**Aim of the exercise**
Your copy of the lines below must match them exactly and contain no images.

**Data below**
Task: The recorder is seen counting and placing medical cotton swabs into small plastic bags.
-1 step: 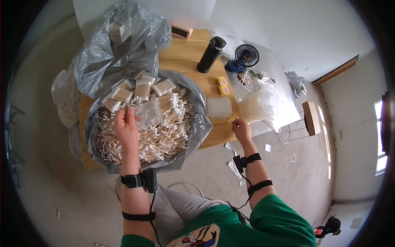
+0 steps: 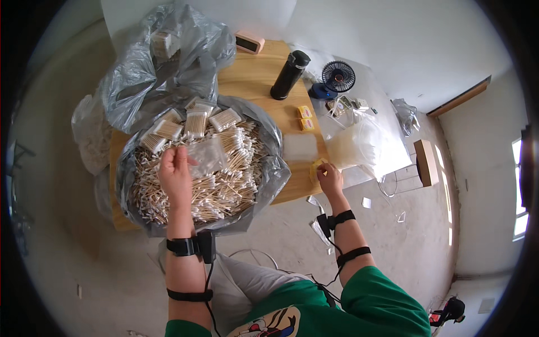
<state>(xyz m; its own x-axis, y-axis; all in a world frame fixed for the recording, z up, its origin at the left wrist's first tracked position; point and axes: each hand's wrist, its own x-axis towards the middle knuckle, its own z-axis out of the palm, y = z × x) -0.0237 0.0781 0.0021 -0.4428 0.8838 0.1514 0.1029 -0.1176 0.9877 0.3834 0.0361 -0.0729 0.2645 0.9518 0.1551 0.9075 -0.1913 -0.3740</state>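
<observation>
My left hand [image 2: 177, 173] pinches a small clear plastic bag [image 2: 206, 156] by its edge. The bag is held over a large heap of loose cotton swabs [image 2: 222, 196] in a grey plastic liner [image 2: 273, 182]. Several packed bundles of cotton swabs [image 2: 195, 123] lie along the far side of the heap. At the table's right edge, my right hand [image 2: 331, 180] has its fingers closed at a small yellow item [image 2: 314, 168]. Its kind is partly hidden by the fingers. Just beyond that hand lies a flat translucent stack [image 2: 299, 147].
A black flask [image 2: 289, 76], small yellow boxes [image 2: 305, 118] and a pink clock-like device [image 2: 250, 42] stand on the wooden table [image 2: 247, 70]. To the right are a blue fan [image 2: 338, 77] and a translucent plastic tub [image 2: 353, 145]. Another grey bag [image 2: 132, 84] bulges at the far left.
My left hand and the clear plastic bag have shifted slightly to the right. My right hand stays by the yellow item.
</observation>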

**Response area**
Task: The recorder is seen counting and placing medical cotton swabs into small plastic bags.
-1 step: 
+0 steps: 
<state>(xyz m; its own x-axis, y-axis; all in a world frame fixed for the recording, z up, its origin at the left wrist's first tracked position; point and axes: each hand's wrist, its own x-axis towards the middle knuckle, its own z-axis out of the palm, y = z × x) -0.0237 0.0781 0.0021 -0.4428 0.8838 0.1514 0.1029 -0.1176 0.9877 0.3834 0.0361 -0.0729 0.2645 0.9518 0.1551 0.9075 -0.1913 -0.3740</state>
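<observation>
My left hand [image 2: 177, 173] pinches a small clear plastic bag [image 2: 206, 156] by its edge. The bag is held over a large heap of loose cotton swabs [image 2: 222, 196] in a grey plastic liner [image 2: 273, 182]. Several packed bundles of cotton swabs [image 2: 195, 123] lie along the far side of the heap. At the table's right edge, my right hand [image 2: 331, 180] has its fingers closed at a small yellow item [image 2: 314, 168]. Its kind is partly hidden by the fingers. Just beyond that hand lies a flat translucent stack [image 2: 299, 147].
A black flask [image 2: 289, 76], small yellow boxes [image 2: 305, 118] and a pink clock-like device [image 2: 250, 42] stand on the wooden table [image 2: 247, 70]. To the right are a blue fan [image 2: 338, 77] and a translucent plastic tub [image 2: 353, 145]. Another grey bag [image 2: 132, 84] bulges at the far left.
My left hand and the clear plastic bag have shifted slightly to the right. My right hand stays by the yellow item.
</observation>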

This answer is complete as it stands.